Die ganze Welt auf einen Blick

Josef Aschbacher, Europas erster Erdbeobachter, im Porträt
Von Christina Höfferer

Vom All aus betrachtet, wirkt die Erde wunderschön, aber auch sehr zerbrechlich. Der blaue Planet ist in Bedrängnis. Und zwar durch die Menschen, die ihren eigenen Lebensraum zerstören.

Die Fakten und Daten, die der Tiroler Josef Aschbacher im Erdbeobachtungsprogramm der ESA, der Europäischen Weltraumbehörde in Frascati bei Rom, erhebt, sind eine Grundlage für politische Entscheidungen, deren Auswirkungen weit über die jeweilige Legislaturperiode und Ländergrenzen hinaus gehen. Ausgestattet mit einem Meteorologie- und Geophysikstudium an der Universität Innsbruck, wurde Aschbacher 2016 zum Direktor am Hauptsitz von ESA-ESRIN ernannt, mit einem Jahresbudget von 1,5 Milliarden Euro.

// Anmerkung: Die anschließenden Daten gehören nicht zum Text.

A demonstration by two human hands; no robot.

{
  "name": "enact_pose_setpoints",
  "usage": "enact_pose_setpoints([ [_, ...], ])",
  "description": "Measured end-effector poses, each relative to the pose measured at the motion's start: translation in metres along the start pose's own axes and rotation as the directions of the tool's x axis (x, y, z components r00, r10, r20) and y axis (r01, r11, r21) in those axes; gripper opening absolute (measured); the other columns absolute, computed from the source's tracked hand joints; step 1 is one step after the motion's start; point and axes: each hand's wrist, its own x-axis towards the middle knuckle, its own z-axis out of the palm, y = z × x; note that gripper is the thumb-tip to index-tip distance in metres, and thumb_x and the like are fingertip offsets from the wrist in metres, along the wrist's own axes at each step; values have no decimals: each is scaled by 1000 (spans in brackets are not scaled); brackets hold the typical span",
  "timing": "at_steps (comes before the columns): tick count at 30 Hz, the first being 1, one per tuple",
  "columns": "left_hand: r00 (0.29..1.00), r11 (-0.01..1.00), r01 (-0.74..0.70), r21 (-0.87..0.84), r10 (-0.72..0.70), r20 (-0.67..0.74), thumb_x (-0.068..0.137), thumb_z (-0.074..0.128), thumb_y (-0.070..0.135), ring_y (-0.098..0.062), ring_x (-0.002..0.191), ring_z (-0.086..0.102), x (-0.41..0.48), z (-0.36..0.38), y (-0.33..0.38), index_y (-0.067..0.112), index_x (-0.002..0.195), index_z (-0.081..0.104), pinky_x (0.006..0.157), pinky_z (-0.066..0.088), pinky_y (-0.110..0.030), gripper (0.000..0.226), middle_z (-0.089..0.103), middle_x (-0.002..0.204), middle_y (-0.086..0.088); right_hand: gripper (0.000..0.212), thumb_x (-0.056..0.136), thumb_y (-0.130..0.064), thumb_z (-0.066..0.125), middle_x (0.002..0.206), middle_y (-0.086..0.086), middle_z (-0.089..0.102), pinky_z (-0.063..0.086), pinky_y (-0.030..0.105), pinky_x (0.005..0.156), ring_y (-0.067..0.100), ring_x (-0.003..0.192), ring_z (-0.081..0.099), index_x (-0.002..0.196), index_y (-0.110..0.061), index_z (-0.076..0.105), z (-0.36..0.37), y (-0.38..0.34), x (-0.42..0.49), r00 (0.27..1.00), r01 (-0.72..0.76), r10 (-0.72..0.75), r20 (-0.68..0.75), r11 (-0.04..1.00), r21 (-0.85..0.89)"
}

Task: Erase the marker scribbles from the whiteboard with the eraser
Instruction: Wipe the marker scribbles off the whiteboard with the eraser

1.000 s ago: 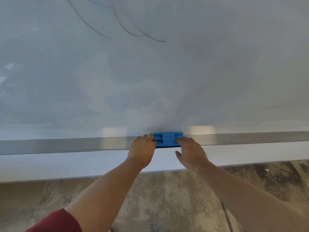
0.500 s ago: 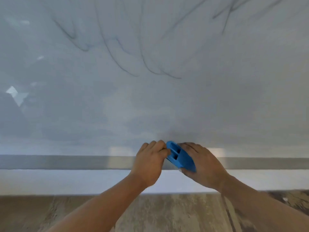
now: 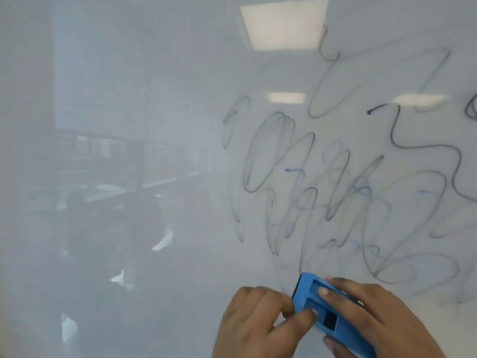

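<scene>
The whiteboard (image 3: 129, 125) fills the view. Dark and blue marker scribbles (image 3: 335, 189) loop across its right half. A blue plastic eraser (image 3: 313, 306) is held tilted low in the view, just below the scribbles. My right hand (image 3: 374, 316) grips it from the right, fingers over its back. My left hand (image 3: 255, 321) touches its left end with thumb and fingertips. Whether the eraser's pad touches the board, I cannot tell.
The glossy board reflects ceiling lights (image 3: 284, 23) and a dim room on its left half (image 3: 116, 177). No tray or floor is in view.
Both hands have lifted the eraser off the tray ledge and up to the board. The view has tilted up, so the scribbles now fill the right side.
</scene>
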Motion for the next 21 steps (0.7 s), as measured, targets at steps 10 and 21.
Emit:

Satelliten bauen und Methoden entwickeln, wie unser Planet beobachtet werden kann, das sind die Hauptaufgaben der europäischen Erdbeobachtung. Ihr Flaggschiff ist Copernicus, einer von zwölf Satelliten, die im All unterwegs sind. Die ESA-Satelliten dokumentieren die Eisschmelze der Polkappen, den Pegelanstieg der Weltmeere, Wolkenbildungen und weitere Wetterphänomene. Immerhin kommen heute zwei Drittel der Informationen für die Wetterprognosen von Satelliten.